Task instructions: The pictures are to be left out when the listing below is reproduced word for word.

────

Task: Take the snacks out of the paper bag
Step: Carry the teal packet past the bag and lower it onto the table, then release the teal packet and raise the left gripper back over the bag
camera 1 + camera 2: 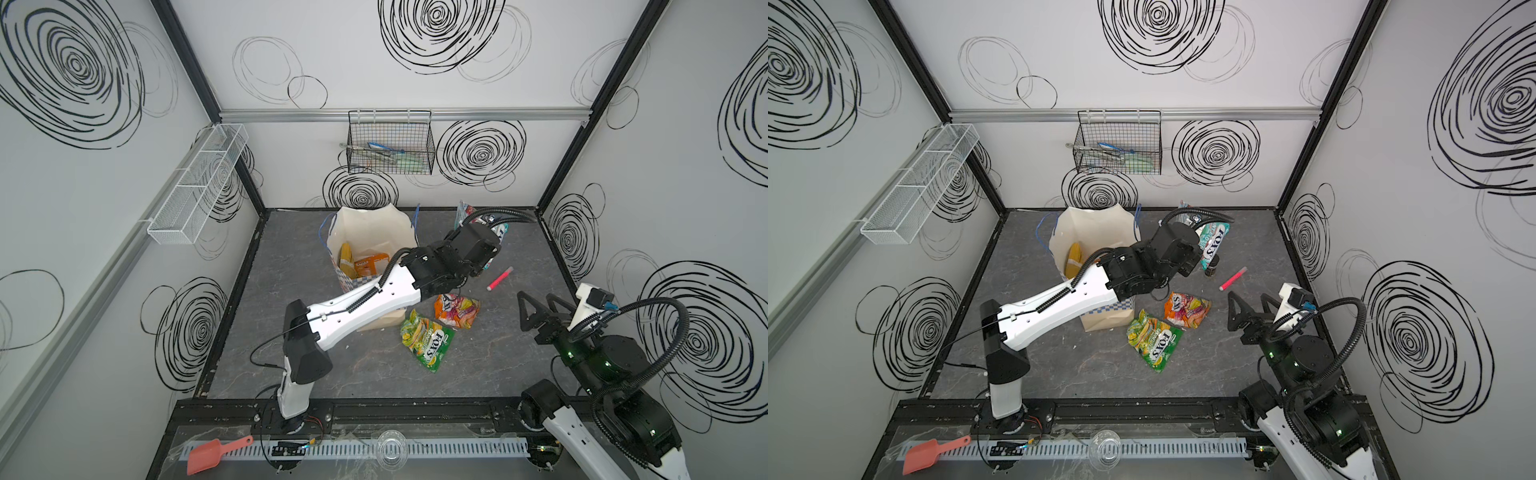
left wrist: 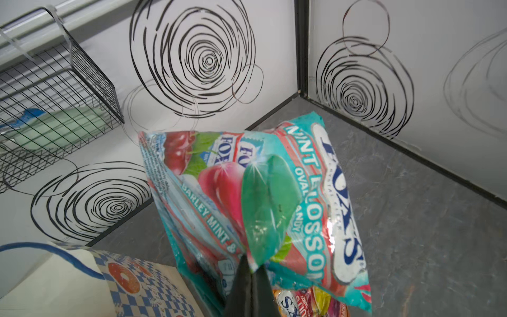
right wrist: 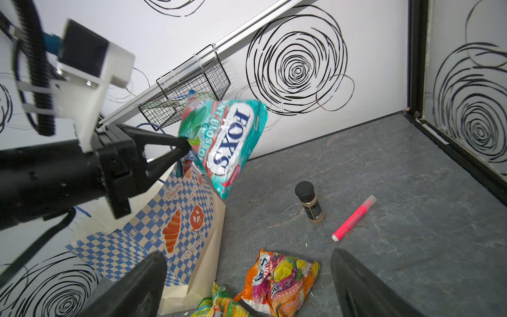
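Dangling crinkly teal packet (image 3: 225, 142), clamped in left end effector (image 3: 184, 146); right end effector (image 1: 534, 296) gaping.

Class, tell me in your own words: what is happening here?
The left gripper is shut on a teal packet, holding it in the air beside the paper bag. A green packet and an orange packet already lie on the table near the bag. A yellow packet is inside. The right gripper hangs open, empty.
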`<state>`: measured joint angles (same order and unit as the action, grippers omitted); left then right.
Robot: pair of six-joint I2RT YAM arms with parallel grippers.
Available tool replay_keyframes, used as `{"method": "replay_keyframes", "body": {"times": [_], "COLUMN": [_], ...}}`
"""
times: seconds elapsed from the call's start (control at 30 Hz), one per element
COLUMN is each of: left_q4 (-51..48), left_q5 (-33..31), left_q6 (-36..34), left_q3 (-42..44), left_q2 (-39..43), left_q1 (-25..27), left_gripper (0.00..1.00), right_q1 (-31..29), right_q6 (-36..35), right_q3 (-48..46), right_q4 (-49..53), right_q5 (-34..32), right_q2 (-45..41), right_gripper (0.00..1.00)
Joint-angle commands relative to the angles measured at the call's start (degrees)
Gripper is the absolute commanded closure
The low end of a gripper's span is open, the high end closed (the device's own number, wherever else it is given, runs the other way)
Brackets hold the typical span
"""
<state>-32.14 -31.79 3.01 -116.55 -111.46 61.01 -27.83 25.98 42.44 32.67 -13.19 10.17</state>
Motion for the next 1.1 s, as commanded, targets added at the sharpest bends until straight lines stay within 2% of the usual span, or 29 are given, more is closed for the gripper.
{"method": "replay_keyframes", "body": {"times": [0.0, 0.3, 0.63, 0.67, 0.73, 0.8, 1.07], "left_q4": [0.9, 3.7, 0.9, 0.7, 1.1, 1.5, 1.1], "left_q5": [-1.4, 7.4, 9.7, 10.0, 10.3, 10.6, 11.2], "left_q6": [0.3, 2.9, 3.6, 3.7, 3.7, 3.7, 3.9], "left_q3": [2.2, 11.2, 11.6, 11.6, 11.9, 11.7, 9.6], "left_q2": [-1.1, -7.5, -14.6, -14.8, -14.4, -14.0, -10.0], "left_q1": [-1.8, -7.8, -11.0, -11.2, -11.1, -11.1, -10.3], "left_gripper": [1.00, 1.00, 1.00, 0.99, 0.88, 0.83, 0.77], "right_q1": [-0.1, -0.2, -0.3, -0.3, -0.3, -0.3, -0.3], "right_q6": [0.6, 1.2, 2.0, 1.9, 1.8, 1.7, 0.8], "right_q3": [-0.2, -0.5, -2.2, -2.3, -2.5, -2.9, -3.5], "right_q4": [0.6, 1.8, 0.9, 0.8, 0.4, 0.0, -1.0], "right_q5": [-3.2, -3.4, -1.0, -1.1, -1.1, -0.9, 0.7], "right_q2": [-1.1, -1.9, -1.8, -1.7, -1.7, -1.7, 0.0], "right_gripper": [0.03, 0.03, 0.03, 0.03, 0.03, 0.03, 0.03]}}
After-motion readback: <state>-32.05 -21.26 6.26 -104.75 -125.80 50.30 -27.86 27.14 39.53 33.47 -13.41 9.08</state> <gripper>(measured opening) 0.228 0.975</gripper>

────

Answer space:
Task: Take the snacks out of the paper bag
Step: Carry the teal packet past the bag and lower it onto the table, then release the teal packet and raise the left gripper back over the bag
camera 1 + camera 2: 
left wrist: 
right wrist: 
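Dangling crinkly teal packet (image 3: 225, 142), clamped in left end effector (image 3: 184, 146); right end effector (image 1: 534, 296) gaping.

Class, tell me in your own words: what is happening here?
The left gripper is shut on a teal packet, holding it in the air beside the paper bag. A green packet and an orange packet already lie on the table near the bag. A yellow packet is inside. The right gripper hangs open, empty.
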`<state>`: measured joint angles (same order and unit as the action, grippers omitted); left then right.
Robot: pair of six-joint I2RT YAM arms with parallel grippers.
Available tool replay_keyframes, used as `{"method": "replay_keyframes", "body": {"times": [_], "COLUMN": [_], ...}}`
"""
times: seconds elapsed from the call's start (control at 30 Hz), one per element
COLUMN is each of: left_q4 (-51..48), left_q5 (-33..31), left_q6 (-36..34), left_q3 (-42..44), left_q2 (-39..43), left_q1 (-25..27), left_gripper (0.00..1.00), right_q1 (-31..29), right_q6 (-36..35), right_q3 (-48..46), right_q4 (-49..53), right_q5 (-34..32), right_q2 (-45..41), right_gripper (0.00..1.00)
Joint-angle commands relative to the angles measured at the call's start (degrees)
Gripper is the absolute commanded closure
The low end of a gripper's span is open, the high end closed (the device's own number, wherever else it is given, runs the other way)
Brackets hold the typical span
"""
<state>-32.14 -31.79 3.01 -116.55 -111.46 61.01 -27.83 25.98 42.44 32.67 -13.19 10.17</state>
Motion for the next 1.1 s, as commanded, targets added at the sharpest bends until straight lines stay within 2% of the usual span, or 29 are given, more is closed for the gripper.
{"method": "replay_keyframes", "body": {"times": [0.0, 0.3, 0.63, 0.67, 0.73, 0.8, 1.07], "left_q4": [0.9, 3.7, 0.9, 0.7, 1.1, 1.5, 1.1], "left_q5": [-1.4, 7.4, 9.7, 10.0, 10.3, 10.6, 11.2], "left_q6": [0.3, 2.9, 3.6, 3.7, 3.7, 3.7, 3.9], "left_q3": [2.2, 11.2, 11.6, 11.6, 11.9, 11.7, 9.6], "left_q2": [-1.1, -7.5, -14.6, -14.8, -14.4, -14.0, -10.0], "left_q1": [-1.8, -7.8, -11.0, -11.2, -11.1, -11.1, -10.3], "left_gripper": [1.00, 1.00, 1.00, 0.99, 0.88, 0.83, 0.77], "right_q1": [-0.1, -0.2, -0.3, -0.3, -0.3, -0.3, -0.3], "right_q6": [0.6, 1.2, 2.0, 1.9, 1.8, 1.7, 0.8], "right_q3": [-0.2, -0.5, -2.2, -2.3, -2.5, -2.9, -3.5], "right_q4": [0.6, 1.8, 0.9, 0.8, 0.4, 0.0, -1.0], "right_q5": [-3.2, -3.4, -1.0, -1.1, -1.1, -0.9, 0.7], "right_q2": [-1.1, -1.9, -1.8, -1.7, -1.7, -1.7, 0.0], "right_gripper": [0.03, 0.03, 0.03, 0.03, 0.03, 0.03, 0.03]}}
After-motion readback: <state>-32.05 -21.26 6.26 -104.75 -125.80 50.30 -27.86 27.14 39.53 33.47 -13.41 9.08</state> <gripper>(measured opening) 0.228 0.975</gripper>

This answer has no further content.